'''

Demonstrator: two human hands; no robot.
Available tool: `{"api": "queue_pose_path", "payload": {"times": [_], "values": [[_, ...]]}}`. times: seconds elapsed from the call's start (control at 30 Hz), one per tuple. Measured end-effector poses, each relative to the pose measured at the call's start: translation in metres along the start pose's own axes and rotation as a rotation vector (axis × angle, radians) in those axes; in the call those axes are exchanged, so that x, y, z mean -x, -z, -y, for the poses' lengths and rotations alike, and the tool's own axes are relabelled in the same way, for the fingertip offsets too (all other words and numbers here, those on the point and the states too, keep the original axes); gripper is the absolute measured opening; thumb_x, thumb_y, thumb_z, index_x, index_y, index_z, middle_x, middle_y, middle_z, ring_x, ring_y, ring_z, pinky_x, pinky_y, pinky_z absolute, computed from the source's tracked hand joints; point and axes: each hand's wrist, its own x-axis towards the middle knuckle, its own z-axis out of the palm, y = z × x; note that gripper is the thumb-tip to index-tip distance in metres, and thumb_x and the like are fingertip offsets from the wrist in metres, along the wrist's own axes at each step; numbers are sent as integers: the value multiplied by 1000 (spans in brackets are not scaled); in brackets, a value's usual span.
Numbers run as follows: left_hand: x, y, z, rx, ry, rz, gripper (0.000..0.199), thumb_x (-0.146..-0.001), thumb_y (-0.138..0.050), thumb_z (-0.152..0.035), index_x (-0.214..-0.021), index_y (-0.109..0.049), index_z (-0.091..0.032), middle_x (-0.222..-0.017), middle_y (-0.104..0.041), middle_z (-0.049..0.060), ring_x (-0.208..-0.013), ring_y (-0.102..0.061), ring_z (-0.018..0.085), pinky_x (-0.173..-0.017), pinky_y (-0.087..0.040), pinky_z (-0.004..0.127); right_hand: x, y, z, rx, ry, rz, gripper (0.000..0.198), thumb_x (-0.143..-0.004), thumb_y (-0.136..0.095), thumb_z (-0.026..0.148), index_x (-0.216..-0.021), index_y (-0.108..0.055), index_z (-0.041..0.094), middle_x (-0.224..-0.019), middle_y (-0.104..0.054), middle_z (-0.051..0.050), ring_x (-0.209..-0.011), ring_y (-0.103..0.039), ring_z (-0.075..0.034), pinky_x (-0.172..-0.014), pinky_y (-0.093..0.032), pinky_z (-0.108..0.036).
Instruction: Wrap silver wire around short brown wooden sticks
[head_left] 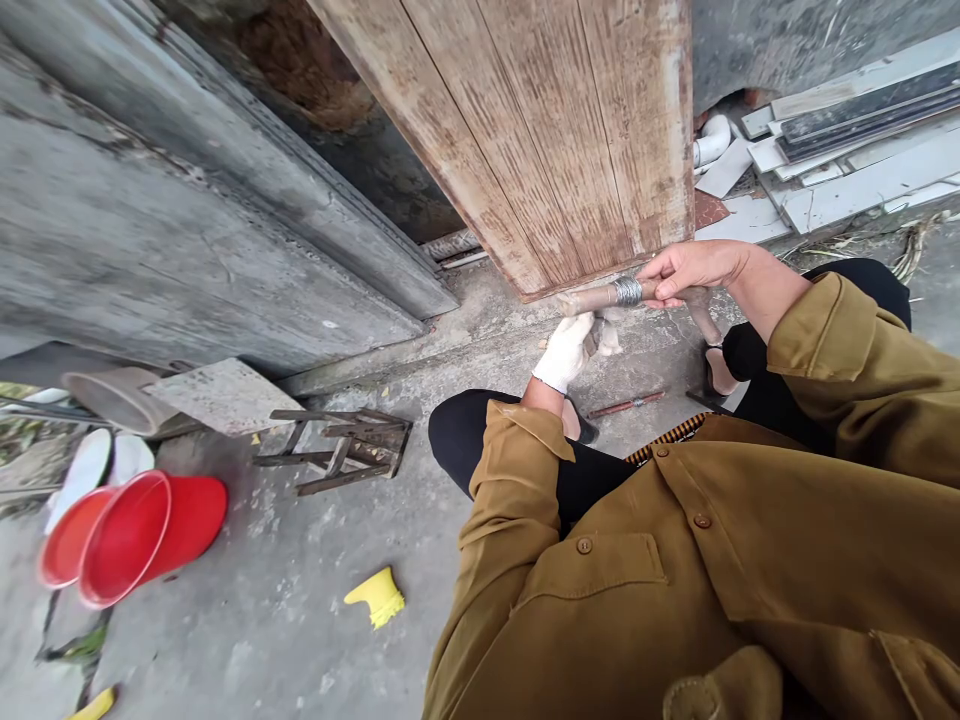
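Note:
A brownish stick (592, 300), seemingly wood, lies level in front of my knees, with a coil of silvery wire (628, 292) wound around it. My bare right hand (694, 270) grips the stick just right of the coil, thumb and fingers closed about it. Right of that hand, a similar piece (703, 320) angles down; whether it joins the stick is hidden. My left hand (564, 352), in a white glove, is closed just under the stick's left part. A greyish-white bit (606, 338) shows at its fingertips, too unclear to name.
A plank door or board (555, 150) stands ahead. On the floor lie a thin reddish rod with wire (626, 404) and a yellow boot-shaped piece (377, 597). To the left are a small wooden stool (349, 445) and red buckets (187, 515); tile strips (862, 190) lie at right.

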Motion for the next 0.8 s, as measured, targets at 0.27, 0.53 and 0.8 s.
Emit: {"api": "queue_pose_path", "payload": {"times": [0.27, 0.53, 0.8], "values": [[0, 6, 2, 171, 28, -10, 47, -85, -66, -58, -96, -64, -12, -68, -67, 4, -54, -63, 13, -65, -58, 31, -11, 0, -12, -339, 50, -86, 46, -71, -84, 51, -87, -64, 14, -79, -61, -2, -63, -52, -7, -56, -46, -18], [-3, -3, -1, -153, -97, -196, 31, -78, -75, -39, -92, -65, -13, -61, -59, -2, -52, -56, 10, -52, -48, 22, -13, -1, -14, -424, 20, -99, 37, -69, -87, 40, -87, -67, 14, -77, -62, -2, -62, -54, -7, -55, -47, -17], [-4, -3, 6, -478, -167, -292, 24, -92, -54, -33, -97, -69, -16, -68, -60, 0, -56, -55, 10, -55, -45, 21, -16, -7, -10, -325, -25, -210, 31, -73, -82, 40, -83, -66, 16, -75, -61, -2, -60, -51, -8, -56, -44, -22]]}}
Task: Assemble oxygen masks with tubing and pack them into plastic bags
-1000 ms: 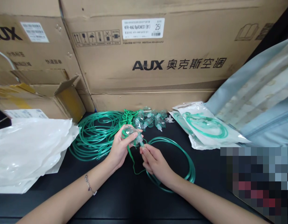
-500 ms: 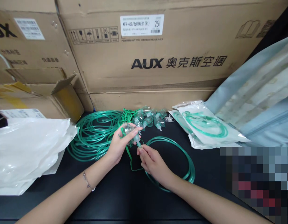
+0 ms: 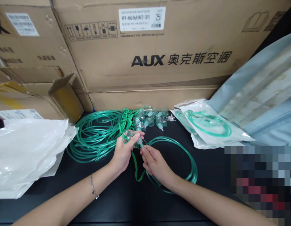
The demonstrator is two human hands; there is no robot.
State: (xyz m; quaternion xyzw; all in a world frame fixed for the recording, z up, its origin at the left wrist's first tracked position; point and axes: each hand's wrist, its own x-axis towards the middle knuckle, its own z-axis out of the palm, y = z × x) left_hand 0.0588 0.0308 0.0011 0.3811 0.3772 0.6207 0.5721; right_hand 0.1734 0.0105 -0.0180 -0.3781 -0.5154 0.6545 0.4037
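Note:
My left hand (image 3: 125, 149) is closed around a clear green oxygen mask (image 3: 130, 135), whose pale connector points down toward my right hand (image 3: 155, 161). Pinched in my right fingers is the end of a green tube (image 3: 186, 150), which meets the connector; how far it is pushed on is hidden. The rest of that tube lies coiled on the black table, partly under my right hand. A green elastic strap (image 3: 136, 166) hangs from the mask between my hands. Beyond them lie several more masks (image 3: 149, 117) and a bunch of green straps (image 3: 128, 117).
A large heap of coiled green tubing (image 3: 96, 135) lies at left, beside white plastic bags (image 3: 27, 153). Packed sets in clear bags (image 3: 208, 122) lie at right, near small clear pieces (image 3: 171, 117). Cardboard boxes (image 3: 147, 75) wall off the back; light blue fabric (image 3: 260, 81) hangs at right.
My left hand and the mask have moved slightly down and to the right, closer to my right hand. The strap has swung lower. The view has shifted slightly.

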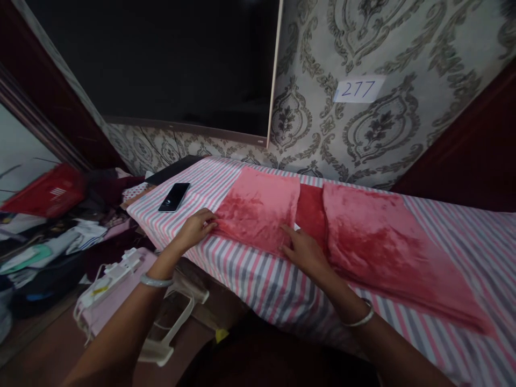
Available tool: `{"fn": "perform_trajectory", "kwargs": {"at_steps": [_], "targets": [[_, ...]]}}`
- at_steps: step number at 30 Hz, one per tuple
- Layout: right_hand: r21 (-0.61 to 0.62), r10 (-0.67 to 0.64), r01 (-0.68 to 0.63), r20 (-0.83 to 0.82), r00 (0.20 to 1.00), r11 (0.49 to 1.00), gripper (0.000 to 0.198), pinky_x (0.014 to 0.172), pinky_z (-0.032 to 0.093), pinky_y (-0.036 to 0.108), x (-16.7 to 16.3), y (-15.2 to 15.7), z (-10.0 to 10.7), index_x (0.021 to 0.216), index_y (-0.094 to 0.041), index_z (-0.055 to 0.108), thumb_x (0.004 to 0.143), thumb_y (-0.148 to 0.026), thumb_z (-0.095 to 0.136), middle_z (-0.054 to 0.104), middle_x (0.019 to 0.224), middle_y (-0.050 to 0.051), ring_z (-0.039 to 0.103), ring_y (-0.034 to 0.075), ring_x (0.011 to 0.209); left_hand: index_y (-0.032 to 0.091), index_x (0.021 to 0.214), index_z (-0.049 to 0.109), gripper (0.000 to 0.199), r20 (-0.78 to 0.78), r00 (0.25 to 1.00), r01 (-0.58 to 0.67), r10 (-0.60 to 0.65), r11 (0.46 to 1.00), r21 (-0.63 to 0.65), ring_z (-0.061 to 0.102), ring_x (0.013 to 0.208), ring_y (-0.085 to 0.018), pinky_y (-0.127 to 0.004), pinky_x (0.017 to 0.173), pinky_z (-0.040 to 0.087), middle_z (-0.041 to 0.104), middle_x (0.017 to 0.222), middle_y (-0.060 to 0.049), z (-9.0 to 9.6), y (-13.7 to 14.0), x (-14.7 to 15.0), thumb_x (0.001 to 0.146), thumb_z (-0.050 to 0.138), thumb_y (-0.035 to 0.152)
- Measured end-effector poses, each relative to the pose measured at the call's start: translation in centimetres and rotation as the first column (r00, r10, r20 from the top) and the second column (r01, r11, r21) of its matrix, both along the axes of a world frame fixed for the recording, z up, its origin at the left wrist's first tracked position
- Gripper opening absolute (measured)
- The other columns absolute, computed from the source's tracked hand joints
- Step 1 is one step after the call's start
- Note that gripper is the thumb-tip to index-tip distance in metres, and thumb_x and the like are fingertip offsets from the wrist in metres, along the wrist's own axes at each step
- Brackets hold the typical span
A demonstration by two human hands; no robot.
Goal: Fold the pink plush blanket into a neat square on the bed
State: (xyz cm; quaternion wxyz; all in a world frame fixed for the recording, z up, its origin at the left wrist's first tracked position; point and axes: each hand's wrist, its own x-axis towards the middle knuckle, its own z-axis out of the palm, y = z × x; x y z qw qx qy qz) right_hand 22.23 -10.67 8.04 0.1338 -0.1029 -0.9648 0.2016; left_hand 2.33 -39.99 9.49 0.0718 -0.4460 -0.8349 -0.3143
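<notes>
A pink-red plush garment (374, 242) lies along a bed-like surface covered by a striped sheet (234, 269). Its kind I cannot tell. The left part is turned over into a flat, roughly square panel (258, 204), and a darker red strip (312, 212) shows between that panel and the longer right part. My left hand (196, 228) pinches the panel's left front corner. At the panel's right front edge, my right hand (304, 250) has thumb and fingers closed on the fabric. A small white tag (297, 227) sticks out just above it.
A black phone (174, 197) rests on the sheet to the left. Behind, a large television (161, 64) hangs on the patterned wall. On the floor at left are piled clothes (84, 236), a red basket (44, 191), a white power strip (121, 271) and a white plastic frame (177, 322).
</notes>
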Motion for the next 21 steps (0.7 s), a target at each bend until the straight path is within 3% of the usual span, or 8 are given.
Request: {"fn": "perform_trajectory", "kwargs": {"at_steps": [5, 9, 14, 17, 21], "targets": [[-0.187, 0.096, -0.118, -0.122, 0.988, 0.975, 0.042, 0.071, 0.049, 0.03, -0.8, 1.0, 0.1, 0.119, -0.021, 0.073, 0.081, -0.013, 0.056, 0.071, 0.088, 0.004, 0.062, 0.018, 0.073, 0.02, 0.09, 0.068, 0.014, 0.006, 1.0, -0.008, 0.008, 1.0, -0.011, 0.061, 0.078, -0.016, -0.028, 0.072, 0.052, 0.065, 0.09, -0.004, 0.2, 0.0, 0.0, 0.089, 0.058, 0.029], [-0.209, 0.065, -0.12, -0.253, 0.965, 0.971, 0.037, 0.073, 0.05, 0.033, -1.5, 2.2, 1.9, 0.115, -0.02, 0.074, 0.085, -0.019, 0.053, 0.07, 0.089, 0.006, 0.062, 0.021, 0.077, 0.02, 0.087, 0.064, 0.012, -0.016, 1.0, -0.023, 0.022, 0.999, -0.027, 0.06, 0.077, -0.016, -0.028, 0.071, 0.051, 0.064, 0.087, -0.004, 0.7, 0.1, 0.3, 0.09, 0.056, 0.028], [-0.039, 0.11, -0.14, -0.429, 0.897, 0.989, 0.033, 0.077, 0.051, 0.034, -1.8, 2.2, 2.9, 0.109, -0.019, 0.074, 0.093, -0.019, 0.045, 0.062, 0.09, 0.009, 0.059, 0.022, 0.084, 0.021, 0.091, 0.06, 0.01, -0.226, 0.964, -0.158, 0.141, 0.986, -0.06, 0.06, 0.081, -0.02, -0.033, 0.075, 0.051, 0.062, 0.089, -0.005, 0.8, 0.5, 1.1, 0.091, 0.05, 0.02], [0.105, 0.147, -0.113, -0.415, 0.898, 0.988, 0.036, 0.074, 0.049, 0.029, -1.1, 1.7, 1.2, 0.115, -0.018, 0.07, 0.096, -0.016, 0.039, 0.059, 0.094, 0.007, 0.057, 0.019, 0.083, 0.021, 0.093, 0.06, 0.015, -0.352, 0.923, -0.214, 0.152, 0.966, -0.143, 0.06, 0.086, -0.024, -0.037, 0.077, 0.051, 0.061, 0.093, -0.009, 0.4, 0.6, 1.6, 0.088, 0.049, 0.013], [0.262, 0.199, -0.114, -0.325, 0.925, 0.958, 0.034, 0.067, 0.046, 0.025, 0.5, 1.4, -2.1, 0.107, -0.018, 0.071, 0.097, -0.011, 0.039, 0.06, 0.088, 0.006, 0.056, 0.017, 0.077, 0.021, 0.094, 0.061, 0.018, -0.384, 0.922, -0.17, 0.058, 0.95, -0.263, 0.059, 0.086, -0.025, -0.037, 0.077, 0.05, 0.061, 0.092, -0.009, -0.6, 0.3, 2.2, 0.087, 0.049, 0.01]]}}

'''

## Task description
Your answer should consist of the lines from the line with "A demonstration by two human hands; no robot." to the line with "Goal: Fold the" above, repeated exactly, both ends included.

## Result below
A demonstration by two human hands; no robot.
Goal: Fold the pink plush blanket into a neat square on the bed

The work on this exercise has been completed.